Can Jews reenter a vast religious edifice without acknowledging its source? The answer may well be no. But if, however improbably, it turns out to be yes, then we shall all be indebted to those scholar-teachers, Adin Steinsaltz preeminently among them, who, in Matthew Arnold’s words, have “labored to divest knowledge of all that was harsh, uncouth, difficult, abstract, professional, exclusive; to humanize it, to make it efficient outside the clique of the cultivated and learned, yet still remaining the best knowledge and thought . . . and a true source, therefore, of sweetness and light.”
1 The Talmud: The Steinsaltz Edition: A Reference Guide. Random House, 323 pp., $40.00.
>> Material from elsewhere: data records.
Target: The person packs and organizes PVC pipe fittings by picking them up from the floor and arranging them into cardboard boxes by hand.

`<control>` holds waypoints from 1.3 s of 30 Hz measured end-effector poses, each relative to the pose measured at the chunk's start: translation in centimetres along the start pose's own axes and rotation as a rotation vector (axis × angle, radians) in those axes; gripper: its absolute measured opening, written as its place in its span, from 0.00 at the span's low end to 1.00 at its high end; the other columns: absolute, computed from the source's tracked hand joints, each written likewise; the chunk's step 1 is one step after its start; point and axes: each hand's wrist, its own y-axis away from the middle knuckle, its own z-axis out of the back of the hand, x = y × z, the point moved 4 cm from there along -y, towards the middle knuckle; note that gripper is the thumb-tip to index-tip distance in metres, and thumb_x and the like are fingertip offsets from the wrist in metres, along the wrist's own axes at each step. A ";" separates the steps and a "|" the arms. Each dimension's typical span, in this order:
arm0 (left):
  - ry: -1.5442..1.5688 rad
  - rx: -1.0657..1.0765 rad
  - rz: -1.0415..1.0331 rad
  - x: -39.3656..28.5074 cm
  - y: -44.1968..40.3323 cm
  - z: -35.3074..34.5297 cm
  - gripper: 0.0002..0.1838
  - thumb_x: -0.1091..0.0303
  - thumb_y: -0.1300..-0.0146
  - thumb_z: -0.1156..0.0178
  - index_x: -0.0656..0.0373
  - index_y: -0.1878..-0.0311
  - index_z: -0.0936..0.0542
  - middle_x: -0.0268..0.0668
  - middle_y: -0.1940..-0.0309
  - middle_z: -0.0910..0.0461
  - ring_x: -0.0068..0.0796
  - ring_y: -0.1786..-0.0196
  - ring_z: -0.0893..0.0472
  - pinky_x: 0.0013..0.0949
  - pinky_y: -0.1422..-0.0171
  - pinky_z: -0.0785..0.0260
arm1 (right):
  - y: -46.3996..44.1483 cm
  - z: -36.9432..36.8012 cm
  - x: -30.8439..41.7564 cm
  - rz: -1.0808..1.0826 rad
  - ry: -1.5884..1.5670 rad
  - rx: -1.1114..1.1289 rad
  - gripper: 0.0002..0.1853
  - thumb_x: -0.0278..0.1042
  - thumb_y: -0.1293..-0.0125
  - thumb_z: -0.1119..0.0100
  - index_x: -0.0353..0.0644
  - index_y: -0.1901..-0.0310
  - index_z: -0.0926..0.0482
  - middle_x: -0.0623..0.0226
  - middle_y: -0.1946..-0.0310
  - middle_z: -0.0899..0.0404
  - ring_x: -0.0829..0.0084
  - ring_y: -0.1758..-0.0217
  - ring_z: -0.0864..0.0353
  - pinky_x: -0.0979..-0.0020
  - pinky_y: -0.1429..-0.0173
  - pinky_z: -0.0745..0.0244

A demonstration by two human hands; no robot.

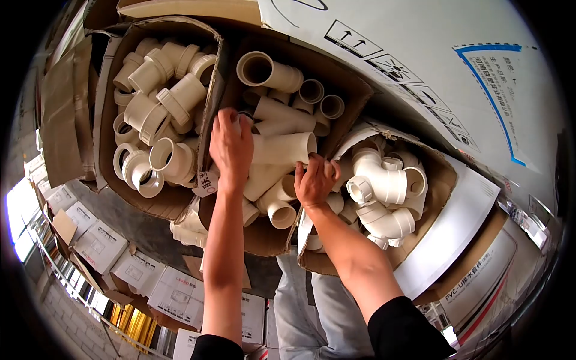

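A white plastic Y-shaped pipe fitting [277, 149] lies across other fittings in the middle cardboard box [282, 240]. My left hand [231, 144] is closed at its left end, fingers curled, next to the box's left wall. At the opposite end, my right hand [316, 182] has its fingers bent against the fitting's lower rim, close to the box's right edge. Above them in the same box lie a wide pipe fitting [282, 76] and another branched fitting [285, 117]. The palms hide parts of both grips.
To the left, a cardboard box [161, 207] holds threaded fittings. At right, another box [441, 180] contains elbow fittings [378, 177]. A large white carton [384, 36] stands behind. Printed cartons [177, 297] line the floor at lower left.
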 end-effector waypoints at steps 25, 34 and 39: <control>0.170 -0.050 -0.142 -5.1 4.5 4.8 0.05 0.70 0.35 0.34 0.58 0.57 0.16 0.45 0.69 0.14 0.46 0.62 0.13 0.40 0.57 0.20 | 0.0 0.6 0.4 0.028 -0.010 -0.046 0.16 0.35 0.43 0.38 0.52 0.51 0.20 0.75 0.51 0.18 0.68 0.49 0.25 0.54 0.28 0.43; 0.125 -0.010 -0.426 -9.7 2.0 -1.3 0.05 0.76 0.37 0.36 0.60 0.58 0.19 0.41 0.72 0.17 0.41 0.64 0.13 0.41 0.46 0.17 | 0.0 0.2 0.5 0.022 -0.028 -0.002 0.12 0.37 0.48 0.34 0.56 0.59 0.19 0.77 0.55 0.20 0.68 0.50 0.26 0.54 0.28 0.43; 0.142 0.095 -0.502 -10.2 1.3 -4.8 0.08 0.78 0.41 0.39 0.60 0.57 0.21 0.39 0.71 0.16 0.41 0.64 0.14 0.42 0.43 0.18 | -0.1 0.2 0.5 0.017 -0.017 0.028 0.13 0.37 0.47 0.35 0.54 0.58 0.19 0.76 0.54 0.20 0.67 0.50 0.26 0.54 0.29 0.42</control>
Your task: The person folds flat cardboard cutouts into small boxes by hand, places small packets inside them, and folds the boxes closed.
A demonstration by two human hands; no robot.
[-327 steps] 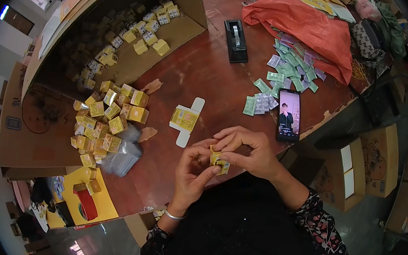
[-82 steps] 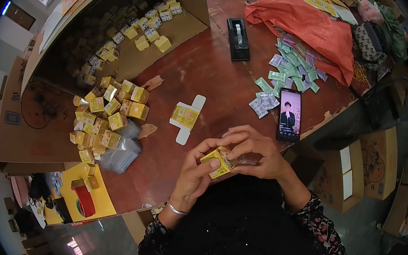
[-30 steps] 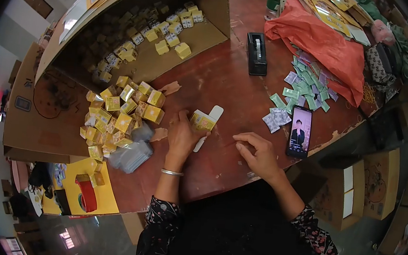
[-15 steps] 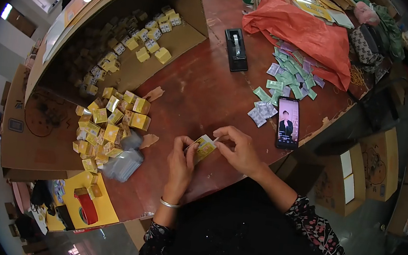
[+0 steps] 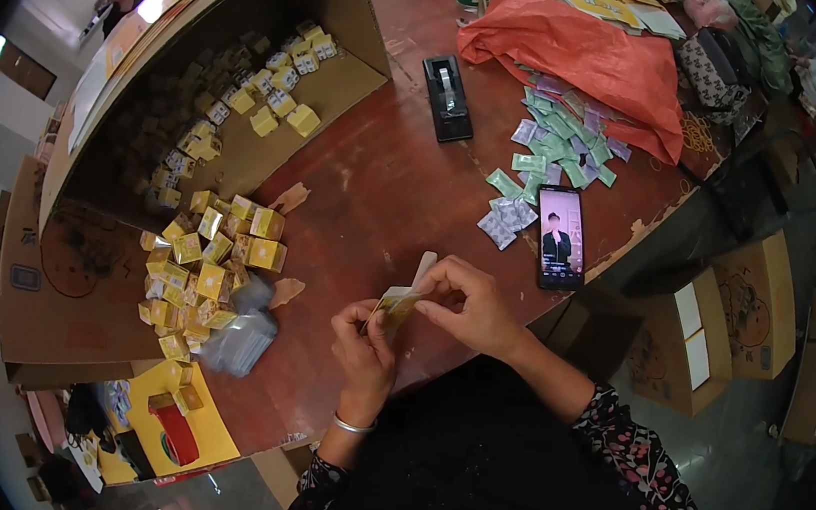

2 A typical example of this genre is provided by the egregious Gore Vidal. Complaining (in the New York Review of Books) of the depredations visited upon the purity of the English language, Vidal offers the following explanation of why Jewish writers such as Bellow, Malamud, and Roth appear to be dealing with ideas: “They arrived post-James. Jewish writers over forty . . . comprise a new, not quite American class, more closely connected with ideological, argumentative Europe (and talmudic studies) than with those of us whose ancestors killed Indians, pursued the white whale. . . .”
3 The Talmud: The Steinsaltz Edition: Volume I: Tractate Bava Metzia, Part I. Random House, 252 pp., $40.00. Additional volumes are projected, but not yet scheduled.
4 Forty-three volumes of commentary and analysis of five of the six orders of the Mishnah. In 1982 Neusner began to bring out 35 volumes of The Talmud of the Land of Israel (University of Chicago Press). In 1984 he began to publish, in 35 volumes, The Talmud of Babylonia: An American Translation (Scholars Press).